Dawn was the good girl. Dawn was never the problem child. Dawn was Little Miss Sunshine, Princess of Purity, and now she can’t see herself like that anymore. She tears down the childish purity propaganda she taped all over her bedroom walls–as a counterpoint to the porn plastered over her stepbrother’s room.
Thus begins her period of self-discovery, even though she’s afraid of herself, of being judged by her purity community, of being caught for what she did. She patiently soaks the sticker off the health text to try to understand herself and finally meets a vulva for the first time. She goes to a shady AF gynecologist, who finally gives her the name that’s been the stuff of jokes and legends: vagina dentata.
Traumatized once more–sex and puberty is honestly terrifying–she reaches out to someone who she thinks is a friend, and the cycle of men taking advantage and getting poetic justice continues, but she’s also gradually adjusting to her sexuality and–more important–the power she has because of it.
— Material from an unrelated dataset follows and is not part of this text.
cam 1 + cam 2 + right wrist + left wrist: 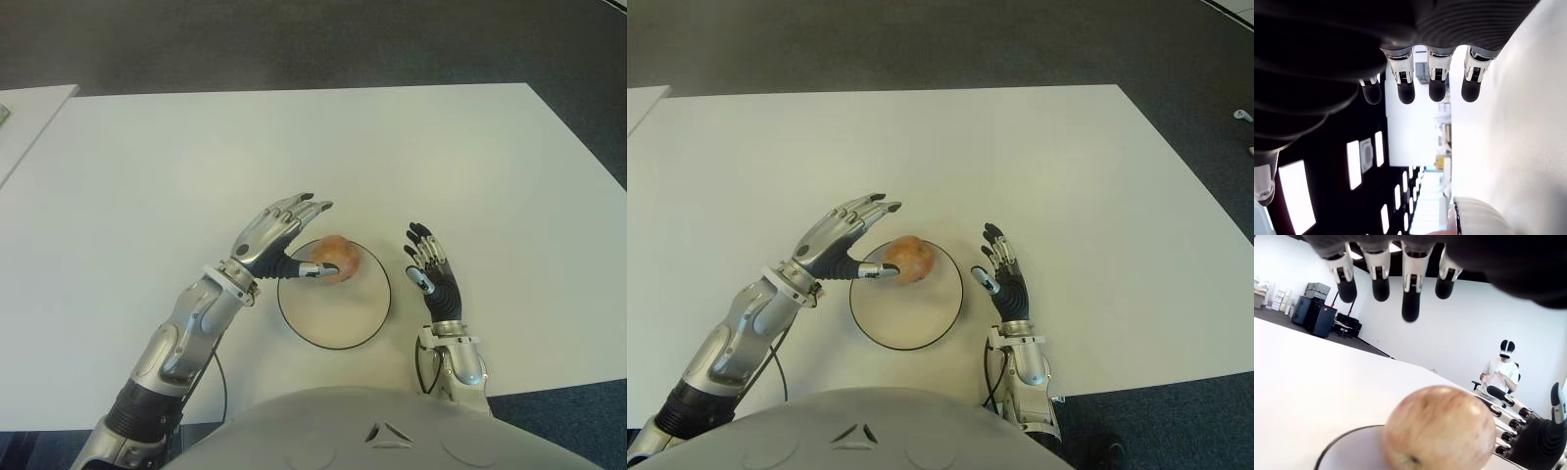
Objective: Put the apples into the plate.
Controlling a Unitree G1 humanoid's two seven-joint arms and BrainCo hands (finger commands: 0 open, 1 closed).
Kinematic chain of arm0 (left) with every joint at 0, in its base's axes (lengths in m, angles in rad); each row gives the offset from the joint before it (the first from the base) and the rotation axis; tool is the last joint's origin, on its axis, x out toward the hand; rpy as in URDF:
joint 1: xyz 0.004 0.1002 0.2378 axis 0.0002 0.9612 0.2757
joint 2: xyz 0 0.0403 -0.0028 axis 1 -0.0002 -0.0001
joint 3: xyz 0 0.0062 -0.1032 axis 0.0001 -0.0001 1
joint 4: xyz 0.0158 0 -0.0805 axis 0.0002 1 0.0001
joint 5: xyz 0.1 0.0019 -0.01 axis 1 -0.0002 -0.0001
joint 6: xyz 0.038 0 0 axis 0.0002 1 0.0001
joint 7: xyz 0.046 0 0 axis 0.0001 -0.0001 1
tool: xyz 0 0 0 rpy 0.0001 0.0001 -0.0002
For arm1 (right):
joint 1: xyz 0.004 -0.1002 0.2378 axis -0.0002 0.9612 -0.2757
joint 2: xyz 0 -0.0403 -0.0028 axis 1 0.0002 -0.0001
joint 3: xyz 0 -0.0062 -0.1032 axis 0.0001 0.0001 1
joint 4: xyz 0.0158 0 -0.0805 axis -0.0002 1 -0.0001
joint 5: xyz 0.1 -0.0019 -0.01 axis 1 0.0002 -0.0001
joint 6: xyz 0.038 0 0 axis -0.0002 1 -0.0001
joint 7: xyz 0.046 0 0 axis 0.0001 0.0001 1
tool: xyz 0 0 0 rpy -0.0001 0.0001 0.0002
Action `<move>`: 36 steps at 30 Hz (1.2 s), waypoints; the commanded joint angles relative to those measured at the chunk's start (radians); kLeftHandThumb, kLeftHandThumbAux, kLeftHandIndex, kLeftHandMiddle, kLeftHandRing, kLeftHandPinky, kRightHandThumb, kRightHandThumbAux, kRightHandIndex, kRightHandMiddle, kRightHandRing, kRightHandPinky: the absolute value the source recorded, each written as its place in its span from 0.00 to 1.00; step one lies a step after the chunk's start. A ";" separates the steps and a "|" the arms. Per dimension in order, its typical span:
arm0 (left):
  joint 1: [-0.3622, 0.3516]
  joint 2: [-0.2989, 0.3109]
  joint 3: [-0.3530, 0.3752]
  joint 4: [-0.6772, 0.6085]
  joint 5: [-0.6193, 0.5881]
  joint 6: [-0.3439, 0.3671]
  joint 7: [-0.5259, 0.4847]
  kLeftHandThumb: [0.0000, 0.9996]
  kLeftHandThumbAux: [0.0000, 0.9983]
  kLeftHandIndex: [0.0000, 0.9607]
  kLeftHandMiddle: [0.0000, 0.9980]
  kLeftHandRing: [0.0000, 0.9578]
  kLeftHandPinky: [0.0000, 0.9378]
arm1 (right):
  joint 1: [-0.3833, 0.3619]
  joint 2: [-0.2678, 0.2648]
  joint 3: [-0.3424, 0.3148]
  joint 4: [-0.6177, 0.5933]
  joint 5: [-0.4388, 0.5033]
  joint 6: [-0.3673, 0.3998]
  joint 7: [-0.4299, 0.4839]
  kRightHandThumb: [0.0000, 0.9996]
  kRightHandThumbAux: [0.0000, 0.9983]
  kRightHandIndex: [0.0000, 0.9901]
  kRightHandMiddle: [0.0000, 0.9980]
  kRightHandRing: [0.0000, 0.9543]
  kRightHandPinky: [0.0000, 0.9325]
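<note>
A reddish-yellow apple [338, 258] sits at the far rim of a white plate [333, 318] with a dark edge, near the table's front. My left hand [286, 235] hovers at the plate's left side with its fingers spread above and beyond the apple; the thumb tip reaches to the apple's left side. In the left wrist view the apple [1440, 433] lies free below the straight fingers [1410, 303]. My right hand [431, 266] shows just right of the plate, fingers extended, holding nothing.
The white table [294, 147] stretches wide behind the plate. A second white surface [24, 117] stands at the far left. In the left wrist view a seated person [1501, 374] wearing a headset is in the background.
</note>
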 commanded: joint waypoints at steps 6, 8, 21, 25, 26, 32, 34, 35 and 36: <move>-0.011 0.020 0.014 -0.032 -0.028 0.027 -0.084 0.25 0.13 0.00 0.00 0.00 0.00 | 0.057 0.009 0.016 0.080 -0.005 0.071 -0.006 0.04 0.46 0.00 0.00 0.00 0.00; -0.012 0.022 0.016 -0.035 -0.029 0.031 -0.097 0.25 0.14 0.00 0.00 0.00 0.00 | 0.057 0.009 0.016 0.080 -0.006 0.071 -0.006 0.04 0.46 0.00 0.00 0.00 0.00; -0.009 0.028 0.029 -0.050 -0.042 0.038 -0.124 0.23 0.15 0.00 0.00 0.00 0.00 | 0.056 0.013 0.019 0.089 0.004 0.057 0.003 0.03 0.46 0.00 0.00 0.00 0.00; -0.011 0.029 0.031 -0.047 -0.050 0.032 -0.123 0.23 0.15 0.00 0.00 0.00 0.00 | 0.058 0.014 0.019 0.087 0.004 0.061 0.002 0.03 0.46 0.00 0.00 0.00 0.00; -0.011 0.029 0.032 -0.046 -0.052 0.031 -0.122 0.23 0.15 0.00 0.00 0.00 0.00 | 0.059 0.014 0.019 0.087 0.004 0.062 0.001 0.03 0.46 0.00 0.00 0.00 0.00; -0.014 0.025 0.039 -0.025 -0.080 0.029 -0.111 0.23 0.14 0.00 0.00 0.00 0.00 | 0.063 0.017 0.019 0.085 0.004 0.067 -0.002 0.03 0.46 0.00 0.00 0.00 0.00; -0.014 0.020 0.042 -0.011 -0.095 0.027 -0.103 0.22 0.16 0.00 0.00 0.00 0.00 | 0.064 0.018 0.019 0.085 0.004 0.066 -0.002 0.03 0.47 0.00 0.00 0.00 0.00; -0.005 0.002 0.049 -0.002 -0.124 0.032 -0.093 0.21 0.16 0.00 0.00 0.00 0.00 | 0.065 0.018 0.019 0.085 0.004 0.066 -0.003 0.03 0.47 0.00 0.00 0.00 0.00; 0.015 -0.029 0.060 0.007 -0.180 0.043 -0.083 0.20 0.17 0.00 0.00 0.00 0.00 | 0.067 0.019 0.020 0.084 0.002 0.065 -0.004 0.03 0.47 0.00 0.00 0.00 0.00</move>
Seriously, though, there’s not a single castration you’ll regret. And in the midst of the horror, TEETH is at its heart a black comedy about female sexuality, so it’s okay to be horrified, and it’s okay to laugh. Even the poster is fantastic, evoking the NIGHTMARE ON ELM STREET bath scene and JAWS in equal measure, because it’s a supernatural horror movie and a creature feature at the same. One thing’s for sure–you will be entertained by this indie gem, which has already reached cult status among horror fans.